Katimavik killed for 'ideological' reasons, Trudeau says
Ending program 'one of the easiest decisions I've ever made,' Heritage Minister says
The Katimavik youth program, which provides thousands of hours of volunteer service in vulnerable communities and gives young Canadians work experience, is being cut because it was created by a Liberal government, Liberal MP Justin Trudeau says.
The elimination of the program, created in 1977 under the government of Trudeau's father, Pierre Trudeau, was announced in Finance Minister Jim Flaherty's March 29 budget. The program sends 1,100 young people to volunteer with local partner agencies in communities across the country.
The budget said the government would instead continue to "fund programs that benefit large numbers of young people at a reasonable cost rather than concentrating available funding on a very small number of participants at an excessive per-person cost."
But Trudeau took aim at that argument Thursday, comparing Katimavik's $14-million annual funding to the $207-million Canadian Cadets program under the Department of Defence, which he called a "wonderful" program that had not been cut. Katimavik's cost of $2,000 per month per participant compares favourably with the cadets program's monthly cost of $4,000 per participant, he said.
Trudeau said the government's own review of the Katimavik program described it as valuable and a fit with the government's priorities.
"So why is this government cutting the program? It has the unfortunate ... and fatal flaw of having been created under a Liberal prime minister by someone who became a Liberal senator. That's the problem with Katimavik," Trudeau said.
'One of the easiest decisions'
Asked about the decision in the House of Commons Thursday, Heritage Minister James Moore said his department would continue to fund other programs for youth, but Katimavik was too expensive at more than $28,000 per participant and had a one-third dropout rate.
"[Katimavik] received up to $21 million a year from taxpayers for the past 30 years. As a minister of Canadian Heritage, you have to make some tough decisions and some easy decisions," Moore told MPs.
"Ending funding for Katimavik is one of the easiest decisions I've ever made."
Justin Trudeau said that unlike most of the other cuts in the budget, Katimavik isn't being phased out but ended immediately in a "brutal" fashion.
"The funding agreement runs out in March of 2013, but that will not even be honoured. The government is cutting right now, so much so that the young people ... who are already set to go out in July of 2012, in just a few months, have been told that no, there is no more program for them.
"That obviously throws off the young people who were counting on this experience to develop positive impacts in their communities and across their country, but it also puts out ... the community partners who were counting on these young people ... to help them do their job in this time of difficulty for many marginalized and vulnerable people," Trudeau said.

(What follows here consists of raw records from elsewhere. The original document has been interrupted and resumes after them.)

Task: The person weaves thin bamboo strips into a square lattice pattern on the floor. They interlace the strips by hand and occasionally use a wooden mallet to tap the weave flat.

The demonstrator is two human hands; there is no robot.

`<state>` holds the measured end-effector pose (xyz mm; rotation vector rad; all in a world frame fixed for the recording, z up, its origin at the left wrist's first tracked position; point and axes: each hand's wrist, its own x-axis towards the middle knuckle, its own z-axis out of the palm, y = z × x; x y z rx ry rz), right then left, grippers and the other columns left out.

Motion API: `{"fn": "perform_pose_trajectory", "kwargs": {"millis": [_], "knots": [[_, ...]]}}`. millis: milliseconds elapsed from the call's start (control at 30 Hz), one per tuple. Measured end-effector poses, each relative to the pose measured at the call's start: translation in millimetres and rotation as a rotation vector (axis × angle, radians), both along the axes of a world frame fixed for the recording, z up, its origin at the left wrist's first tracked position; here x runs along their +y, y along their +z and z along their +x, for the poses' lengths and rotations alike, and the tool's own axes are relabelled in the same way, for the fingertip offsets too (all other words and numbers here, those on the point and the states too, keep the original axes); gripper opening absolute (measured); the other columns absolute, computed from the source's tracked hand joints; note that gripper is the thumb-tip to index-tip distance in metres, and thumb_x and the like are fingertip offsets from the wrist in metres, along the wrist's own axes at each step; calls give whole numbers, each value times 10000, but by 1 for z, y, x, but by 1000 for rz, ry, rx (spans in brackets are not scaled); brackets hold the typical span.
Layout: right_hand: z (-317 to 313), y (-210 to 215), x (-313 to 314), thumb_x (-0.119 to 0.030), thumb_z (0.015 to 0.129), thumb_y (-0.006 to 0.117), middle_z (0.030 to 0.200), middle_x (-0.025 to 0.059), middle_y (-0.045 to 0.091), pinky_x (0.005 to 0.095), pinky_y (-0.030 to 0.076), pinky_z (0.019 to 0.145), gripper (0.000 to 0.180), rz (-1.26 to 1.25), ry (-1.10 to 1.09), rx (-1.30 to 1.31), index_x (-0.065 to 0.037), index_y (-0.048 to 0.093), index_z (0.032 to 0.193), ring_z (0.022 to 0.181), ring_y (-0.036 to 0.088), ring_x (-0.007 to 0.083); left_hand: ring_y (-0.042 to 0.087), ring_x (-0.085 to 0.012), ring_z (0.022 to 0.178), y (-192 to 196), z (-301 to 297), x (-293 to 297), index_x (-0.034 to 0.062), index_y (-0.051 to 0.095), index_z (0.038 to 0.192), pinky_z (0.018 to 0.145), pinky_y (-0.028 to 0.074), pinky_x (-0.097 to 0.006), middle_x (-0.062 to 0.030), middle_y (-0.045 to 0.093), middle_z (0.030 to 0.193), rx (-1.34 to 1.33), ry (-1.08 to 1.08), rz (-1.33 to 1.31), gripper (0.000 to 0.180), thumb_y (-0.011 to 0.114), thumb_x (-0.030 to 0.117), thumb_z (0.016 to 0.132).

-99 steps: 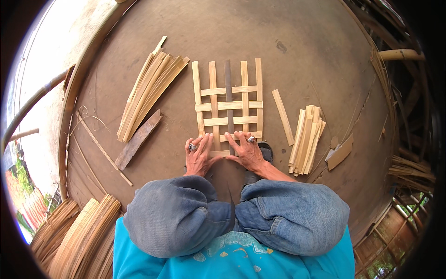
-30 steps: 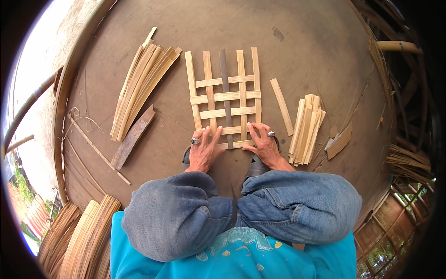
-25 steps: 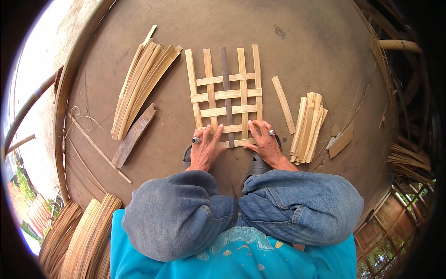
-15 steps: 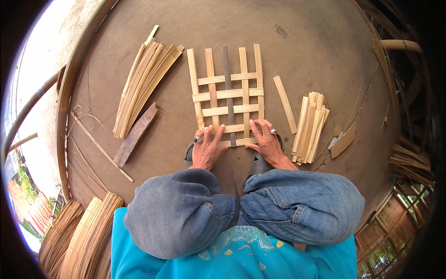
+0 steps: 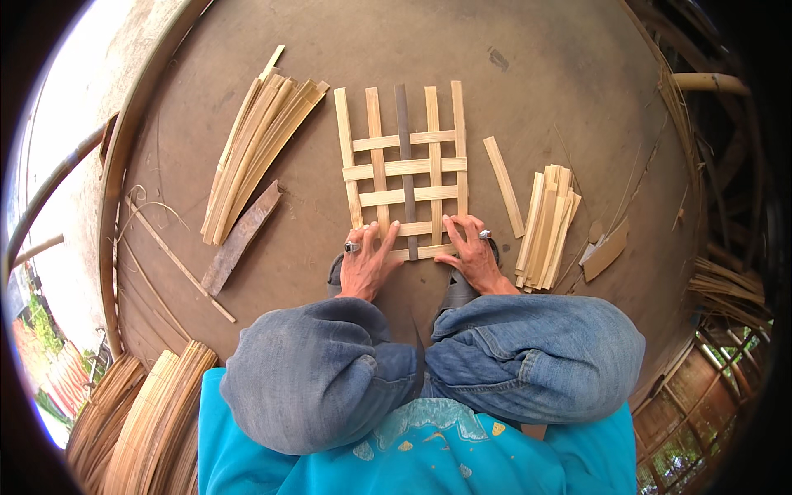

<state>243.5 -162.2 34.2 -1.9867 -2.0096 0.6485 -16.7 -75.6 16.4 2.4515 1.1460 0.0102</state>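
Note:
An open lattice of flat bamboo strips (image 5: 403, 167) lies on the ground in front of my feet. Its lengthwise strips are pale, except for a dark one (image 5: 403, 115) in the middle. Several pale cross strips weave over and under them. My left hand (image 5: 365, 258), with a ring on one finger, grips the near left corner, fingertips above and thumb at the nearest cross strip (image 5: 431, 251). At the near right corner my right hand (image 5: 476, 256), also ringed, takes a matching hold. The fingers of both hands partly cover the strip ends.
A long bundle of bamboo strips (image 5: 257, 157) lies at left beside a dark flat piece (image 5: 241, 239). To the right are a single strip (image 5: 503, 186), a short bundle (image 5: 549, 227) and a brown flat scrap (image 5: 605, 250). More bundles (image 5: 157, 421) stand at lower left.
Both hands keep their places on the lattice, and the weave looks the same. The whole view has shifted only slightly.

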Motion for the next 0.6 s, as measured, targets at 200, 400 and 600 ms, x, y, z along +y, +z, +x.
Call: {"fn": "perform_pose_trajectory", "kwargs": {"millis": [200, 400, 600], "knots": [[1, 3, 2, -299, 703, 939, 1440, 132, 476, 447, 453, 1161, 963, 2, 4, -14, -15, 519, 1522, 1362, 449, 346, 442, -365, 1306, 0, 1, -2, 303, 453, 1629, 1128, 417, -467, -125, 462, 1472, -4, 7, -10, 910, 859, 451, 828], [-1, 6, 4, -296, 719, 936, 1472, 135, 467, 458, 448, 1166, 954, -21, 4, 0, -15, 516, 1528, 1377, 446, 349, 444, -373, 1307, 3, -1, -2, 274, 469, 1619, 1129, 422, -479, -131, 472, 1461, -37, 9, 5, 909, 870, 442, 821], [-5, 11, 0, -392, 769, 920, 1513, 131, 472, 458, 445, 1160, 941, 61, -94, 14, -17, 517, 1532, 1395, 448, 339, 443, -376, 1371, 14, -10, 7, 187, 545, 1538, 1203, 382, -523, -122, 507, 1453, -261, 60, -23, 881, 925, 395, 771]]}}
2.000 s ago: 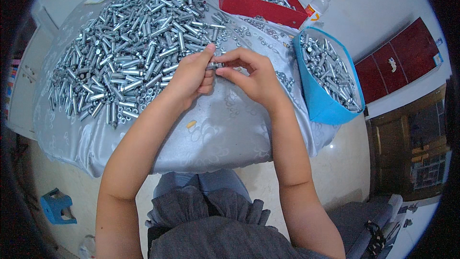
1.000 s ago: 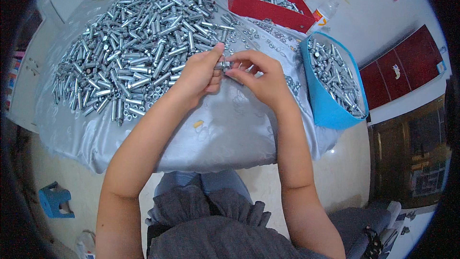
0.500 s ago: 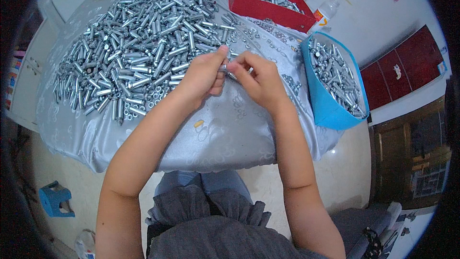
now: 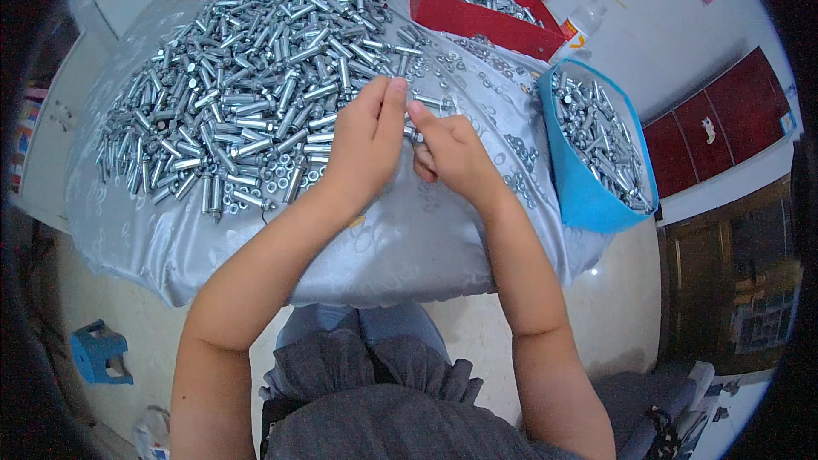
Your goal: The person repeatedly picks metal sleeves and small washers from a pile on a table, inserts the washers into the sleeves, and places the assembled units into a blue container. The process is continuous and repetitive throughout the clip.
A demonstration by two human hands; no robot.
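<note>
The hands (image 4: 409, 140) hide most of a small metal part (image 4: 412, 131) (its shape is unclear) pinched between them.

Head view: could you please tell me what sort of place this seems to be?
Probably a home or small workshop doing piecework assembly: a heap of metal bolts on a cloth-covered table, a red box and a blue bin holding more.

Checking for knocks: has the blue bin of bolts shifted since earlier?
No. The blue bin stays at the table's right edge, below the red box.
</note>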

In a written statement Wednesday, Katimavik CEO Daniel Lapointe said current participants in the field would wrap up their work in June, and said 600 incoming participants who expected to start in July now have little time to find alternative opportunities. Lapointe called on Moore to meet and discuss "a common solution" to restore Katimavik's funding.
Katimavik was created by Jacques Hébert in 1977, who was later appointed to the Senate. Hébert went on a 21-day hunger strike in 1986 when the Mulroney government cut it.
The Chrétien government reinstated a scaled-down version of Katimavik in 1995. More than 30,000 young people have taken part in the program.